Le poids démographique d'une génération détermine habituellement son poids politique: plus un groupe d'âge est populeux, plus il est capable de se faire entendre, d'imposer ses vues, d'influencer le cours des événements.

Or curieusement, au moment précis où les plus de 55 ans prennent le pas sur les moins de 24 ans, ce sont ces derniers qui jouissent d'un rapport de force croissant...

On aurait tort de ne voir là qu'un banal accident de parcours alimenté par la crise étudiante. Il s'agit plutôt de la montée en puissance d'une génération élevée à coup d'échanges et de pourparlers, d'une génération qui a appris à dialoguer constamment avec ses aînés, bref, d'une génération rompue à la négociation dès son plus jeune âge.

Ceux que l'on qualifie souvent d'enfants-rois sont plutôt des «négociateurs nés», faisait remarquer la sociologue de l'INRS Madeleine Gauthier dans Le Devoir, samedi. Avec raison.

Les enfants des baby-boomers, tout comme les membres de la génération Z, n'ont pas connu les claques derrière la tête, les règles sur les doigts, encore moins la «strappe» sur les fesses. Leurs parents ont pris soin de motiver leurs décisions, de les justifier, non pas de les imposer. Ils ont appris à leurs enfants à s'expliquer, à verbaliser, à discuter «à hauteur d'adulte».

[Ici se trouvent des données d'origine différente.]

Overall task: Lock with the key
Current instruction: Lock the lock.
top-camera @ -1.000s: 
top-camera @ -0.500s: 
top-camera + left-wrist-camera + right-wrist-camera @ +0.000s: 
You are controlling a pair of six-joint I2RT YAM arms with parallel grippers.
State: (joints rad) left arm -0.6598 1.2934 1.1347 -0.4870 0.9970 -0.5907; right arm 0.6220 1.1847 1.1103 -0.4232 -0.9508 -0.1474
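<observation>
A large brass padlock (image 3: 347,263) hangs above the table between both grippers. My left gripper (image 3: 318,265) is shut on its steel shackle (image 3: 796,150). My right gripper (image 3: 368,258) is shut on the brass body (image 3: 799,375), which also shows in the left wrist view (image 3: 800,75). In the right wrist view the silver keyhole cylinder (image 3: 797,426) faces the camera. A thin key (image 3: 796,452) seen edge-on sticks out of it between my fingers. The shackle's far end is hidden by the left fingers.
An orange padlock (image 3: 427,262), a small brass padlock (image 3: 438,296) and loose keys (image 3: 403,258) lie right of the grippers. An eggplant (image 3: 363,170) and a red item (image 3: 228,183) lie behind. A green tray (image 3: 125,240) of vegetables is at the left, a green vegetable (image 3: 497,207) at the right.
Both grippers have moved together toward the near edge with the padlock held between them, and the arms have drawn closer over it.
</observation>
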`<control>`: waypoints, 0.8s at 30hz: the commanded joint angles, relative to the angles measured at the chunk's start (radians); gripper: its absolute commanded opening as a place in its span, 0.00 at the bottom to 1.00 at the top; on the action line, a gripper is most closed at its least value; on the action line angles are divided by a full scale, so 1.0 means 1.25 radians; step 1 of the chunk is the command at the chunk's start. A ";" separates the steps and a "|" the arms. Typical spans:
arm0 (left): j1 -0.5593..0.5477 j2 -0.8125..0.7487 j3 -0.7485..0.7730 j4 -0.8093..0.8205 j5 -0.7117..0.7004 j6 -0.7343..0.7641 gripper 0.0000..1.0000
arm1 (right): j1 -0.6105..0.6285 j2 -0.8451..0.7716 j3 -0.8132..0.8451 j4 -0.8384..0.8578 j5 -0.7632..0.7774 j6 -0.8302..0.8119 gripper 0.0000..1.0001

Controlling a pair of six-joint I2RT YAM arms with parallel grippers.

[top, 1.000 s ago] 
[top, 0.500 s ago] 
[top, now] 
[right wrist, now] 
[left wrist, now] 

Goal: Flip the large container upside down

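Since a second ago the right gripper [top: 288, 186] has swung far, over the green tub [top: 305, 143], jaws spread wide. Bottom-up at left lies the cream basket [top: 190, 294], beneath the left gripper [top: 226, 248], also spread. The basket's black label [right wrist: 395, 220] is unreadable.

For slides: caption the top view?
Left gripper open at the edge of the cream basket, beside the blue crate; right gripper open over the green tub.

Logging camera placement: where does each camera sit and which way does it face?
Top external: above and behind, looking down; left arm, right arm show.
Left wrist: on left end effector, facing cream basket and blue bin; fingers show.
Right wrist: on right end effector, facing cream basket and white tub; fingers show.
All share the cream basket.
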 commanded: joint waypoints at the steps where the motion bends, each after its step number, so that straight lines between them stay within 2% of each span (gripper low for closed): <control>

Pas surprenant qu'ils soient devenus de fins négociateurs en vieillissant, qu'ils refusent les «non» catégoriques imposés d'en haut, qu'ils défient aussi facilement l'autorité, les injonctions, la matraque... et la loi 78.

On peut certes être troublé par l'insouciance des jeunes. On peut être en désaccord avec leurs demandes qui s'apparentent bien souvent à des exigences. Il n'en reste pas moins qu'ils ont su les détailler, les exposer et les communiquer avec brio. Ils ont su jouer leurs cartes habilement. On peut même dire qu'ils ont, jusqu'ici, remporté la joute «médiapolitique» qui les oppose au gouvernement grâce à leur talent de négociateurs, à leur créativité et à leurs connaissances des réseaux sociaux.

Non seulement ont-ils su imposer plusieurs concessions au gouvernement sans jamais en faire eux-mêmes, ils ont réussi à pousser le gouvernement dans les câbles, à asseoir le premier ministre à la table de négociation, à étirer la crise à n'en plus finir, et ce, malgré des sondages leur étant plutôt défavorables.

La principale erreur de Québec, manifestement, a été de sous-estimer cette génération, de ne voir dans leur protestation qu'un rituel périodique d'étudiants en sciences humaines, alors qu'il s'agit plutôt d'un mouvement aux origines bien plus profondes.

Derrière la question des droits de scolarité, en effet, se cache un enjeu socio-économique beaucoup plus vaste dont on retrouve écho dans les courants altermondialistes, indignados et Occupy. Et derrière l'individualisme des jeunes se cache une solidarité qui donne à leur protestation une ampleur redoutable.

La crise se dénouera probablement par la négociation. Mais le mouvement qu'elle sous-tend est là pour rester.